Exercise prompt. Provide the number of lines of the records that include "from", with no other content.

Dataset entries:
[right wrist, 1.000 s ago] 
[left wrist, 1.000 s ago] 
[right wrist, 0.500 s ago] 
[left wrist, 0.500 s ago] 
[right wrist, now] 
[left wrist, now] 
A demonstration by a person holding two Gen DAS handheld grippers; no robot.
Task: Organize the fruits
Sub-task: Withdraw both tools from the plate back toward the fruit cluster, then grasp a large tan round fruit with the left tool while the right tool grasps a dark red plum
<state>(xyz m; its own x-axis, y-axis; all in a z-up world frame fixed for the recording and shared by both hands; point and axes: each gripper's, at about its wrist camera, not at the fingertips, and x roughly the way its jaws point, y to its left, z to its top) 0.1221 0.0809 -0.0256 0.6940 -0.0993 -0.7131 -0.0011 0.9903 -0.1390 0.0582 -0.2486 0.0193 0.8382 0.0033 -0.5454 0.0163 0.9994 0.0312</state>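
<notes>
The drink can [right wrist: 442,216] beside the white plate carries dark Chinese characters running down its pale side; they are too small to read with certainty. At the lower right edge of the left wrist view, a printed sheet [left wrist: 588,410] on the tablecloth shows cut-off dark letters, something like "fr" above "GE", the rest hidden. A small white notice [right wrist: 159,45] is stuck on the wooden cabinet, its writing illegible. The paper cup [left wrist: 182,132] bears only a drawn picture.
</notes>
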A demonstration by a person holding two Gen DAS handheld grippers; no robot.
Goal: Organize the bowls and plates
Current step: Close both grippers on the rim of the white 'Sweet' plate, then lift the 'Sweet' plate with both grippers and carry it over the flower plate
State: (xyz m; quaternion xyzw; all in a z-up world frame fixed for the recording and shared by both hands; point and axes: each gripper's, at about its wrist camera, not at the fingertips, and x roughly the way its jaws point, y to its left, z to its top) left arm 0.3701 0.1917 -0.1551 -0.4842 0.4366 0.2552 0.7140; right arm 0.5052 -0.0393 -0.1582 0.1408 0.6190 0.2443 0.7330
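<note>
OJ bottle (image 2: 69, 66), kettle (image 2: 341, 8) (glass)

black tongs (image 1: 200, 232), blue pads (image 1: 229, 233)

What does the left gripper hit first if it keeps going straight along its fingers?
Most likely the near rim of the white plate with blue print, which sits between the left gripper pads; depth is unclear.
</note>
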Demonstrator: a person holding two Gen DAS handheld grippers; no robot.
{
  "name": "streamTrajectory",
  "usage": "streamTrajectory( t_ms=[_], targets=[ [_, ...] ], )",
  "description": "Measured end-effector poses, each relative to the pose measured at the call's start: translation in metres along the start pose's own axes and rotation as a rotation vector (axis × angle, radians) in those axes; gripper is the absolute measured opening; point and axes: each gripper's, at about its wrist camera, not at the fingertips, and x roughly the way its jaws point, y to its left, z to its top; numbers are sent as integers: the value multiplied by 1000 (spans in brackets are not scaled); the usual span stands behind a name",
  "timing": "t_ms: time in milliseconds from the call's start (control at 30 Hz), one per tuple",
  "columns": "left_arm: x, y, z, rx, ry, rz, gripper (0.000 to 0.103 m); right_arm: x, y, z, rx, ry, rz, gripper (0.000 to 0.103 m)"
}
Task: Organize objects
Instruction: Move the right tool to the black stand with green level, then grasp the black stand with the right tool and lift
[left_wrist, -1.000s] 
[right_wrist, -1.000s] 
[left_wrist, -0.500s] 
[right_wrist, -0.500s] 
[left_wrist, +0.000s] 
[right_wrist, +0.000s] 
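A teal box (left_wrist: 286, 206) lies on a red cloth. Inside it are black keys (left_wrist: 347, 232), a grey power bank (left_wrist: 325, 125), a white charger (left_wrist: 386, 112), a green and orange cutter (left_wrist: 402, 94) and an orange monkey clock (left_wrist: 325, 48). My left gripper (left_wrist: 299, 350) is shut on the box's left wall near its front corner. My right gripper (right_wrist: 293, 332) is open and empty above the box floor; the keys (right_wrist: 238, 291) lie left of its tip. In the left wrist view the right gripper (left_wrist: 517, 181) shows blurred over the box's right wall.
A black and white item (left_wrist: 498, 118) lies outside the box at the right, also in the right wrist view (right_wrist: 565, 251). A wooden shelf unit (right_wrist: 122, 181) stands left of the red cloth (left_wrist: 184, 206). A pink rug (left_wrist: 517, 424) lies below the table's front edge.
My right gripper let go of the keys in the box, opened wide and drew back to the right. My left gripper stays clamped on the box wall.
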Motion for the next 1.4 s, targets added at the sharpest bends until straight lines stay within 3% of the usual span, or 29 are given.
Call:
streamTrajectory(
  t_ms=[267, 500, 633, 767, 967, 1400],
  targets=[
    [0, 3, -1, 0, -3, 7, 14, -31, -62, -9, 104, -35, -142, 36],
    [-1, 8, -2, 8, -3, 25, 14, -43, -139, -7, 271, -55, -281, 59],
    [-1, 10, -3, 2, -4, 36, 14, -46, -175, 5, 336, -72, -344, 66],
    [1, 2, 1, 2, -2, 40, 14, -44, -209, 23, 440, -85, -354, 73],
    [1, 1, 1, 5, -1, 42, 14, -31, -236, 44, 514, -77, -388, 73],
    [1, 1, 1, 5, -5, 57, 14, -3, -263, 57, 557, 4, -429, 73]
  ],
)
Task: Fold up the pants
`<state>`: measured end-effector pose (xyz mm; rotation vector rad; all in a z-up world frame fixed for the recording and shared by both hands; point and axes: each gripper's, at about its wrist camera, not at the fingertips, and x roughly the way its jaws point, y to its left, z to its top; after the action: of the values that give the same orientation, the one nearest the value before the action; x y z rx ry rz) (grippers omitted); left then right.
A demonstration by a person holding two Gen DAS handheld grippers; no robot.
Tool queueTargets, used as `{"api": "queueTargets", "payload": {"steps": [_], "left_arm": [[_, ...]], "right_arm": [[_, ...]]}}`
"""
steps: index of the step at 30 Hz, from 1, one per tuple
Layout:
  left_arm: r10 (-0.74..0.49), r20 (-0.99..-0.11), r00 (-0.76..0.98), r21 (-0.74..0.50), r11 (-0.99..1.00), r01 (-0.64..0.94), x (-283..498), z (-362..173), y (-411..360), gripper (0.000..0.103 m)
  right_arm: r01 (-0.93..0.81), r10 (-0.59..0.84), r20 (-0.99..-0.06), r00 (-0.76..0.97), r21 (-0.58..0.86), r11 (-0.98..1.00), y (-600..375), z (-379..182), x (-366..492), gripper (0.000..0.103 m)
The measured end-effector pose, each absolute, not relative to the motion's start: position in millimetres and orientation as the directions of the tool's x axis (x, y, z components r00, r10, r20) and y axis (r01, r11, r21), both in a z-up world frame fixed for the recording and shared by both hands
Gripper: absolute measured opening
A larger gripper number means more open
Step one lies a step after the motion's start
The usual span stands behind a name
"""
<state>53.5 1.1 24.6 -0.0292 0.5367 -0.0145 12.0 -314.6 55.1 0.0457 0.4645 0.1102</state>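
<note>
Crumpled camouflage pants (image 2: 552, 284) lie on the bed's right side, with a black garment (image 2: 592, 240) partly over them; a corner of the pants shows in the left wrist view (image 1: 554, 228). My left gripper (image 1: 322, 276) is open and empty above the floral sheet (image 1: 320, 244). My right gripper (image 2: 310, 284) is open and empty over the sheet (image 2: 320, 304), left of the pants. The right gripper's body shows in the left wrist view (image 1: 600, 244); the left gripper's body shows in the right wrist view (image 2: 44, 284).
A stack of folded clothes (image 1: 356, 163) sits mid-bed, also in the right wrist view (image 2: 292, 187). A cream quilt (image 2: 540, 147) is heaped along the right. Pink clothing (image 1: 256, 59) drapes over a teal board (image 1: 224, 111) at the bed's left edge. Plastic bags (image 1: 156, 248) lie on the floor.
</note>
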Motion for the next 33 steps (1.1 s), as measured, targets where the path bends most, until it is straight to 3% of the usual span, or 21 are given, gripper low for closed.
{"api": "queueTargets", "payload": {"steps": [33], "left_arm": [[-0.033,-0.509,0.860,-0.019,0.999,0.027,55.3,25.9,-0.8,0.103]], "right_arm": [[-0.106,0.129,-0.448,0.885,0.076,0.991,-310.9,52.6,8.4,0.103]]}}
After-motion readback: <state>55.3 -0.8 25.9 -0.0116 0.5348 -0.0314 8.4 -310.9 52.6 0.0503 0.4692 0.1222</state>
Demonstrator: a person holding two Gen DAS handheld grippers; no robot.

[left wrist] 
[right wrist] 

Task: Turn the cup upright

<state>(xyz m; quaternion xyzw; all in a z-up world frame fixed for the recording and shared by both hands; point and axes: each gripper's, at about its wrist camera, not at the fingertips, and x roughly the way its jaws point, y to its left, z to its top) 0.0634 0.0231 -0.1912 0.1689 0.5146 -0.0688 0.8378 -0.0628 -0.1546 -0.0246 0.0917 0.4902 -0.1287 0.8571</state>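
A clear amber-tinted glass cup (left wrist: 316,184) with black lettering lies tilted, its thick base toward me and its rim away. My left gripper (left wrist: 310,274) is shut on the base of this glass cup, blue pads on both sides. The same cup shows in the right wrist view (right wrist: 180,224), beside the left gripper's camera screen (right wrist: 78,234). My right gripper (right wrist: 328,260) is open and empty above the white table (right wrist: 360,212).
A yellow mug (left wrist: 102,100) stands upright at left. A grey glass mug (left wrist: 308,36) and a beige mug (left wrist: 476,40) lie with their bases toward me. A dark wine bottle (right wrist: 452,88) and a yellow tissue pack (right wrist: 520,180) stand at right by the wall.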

Answer box. 3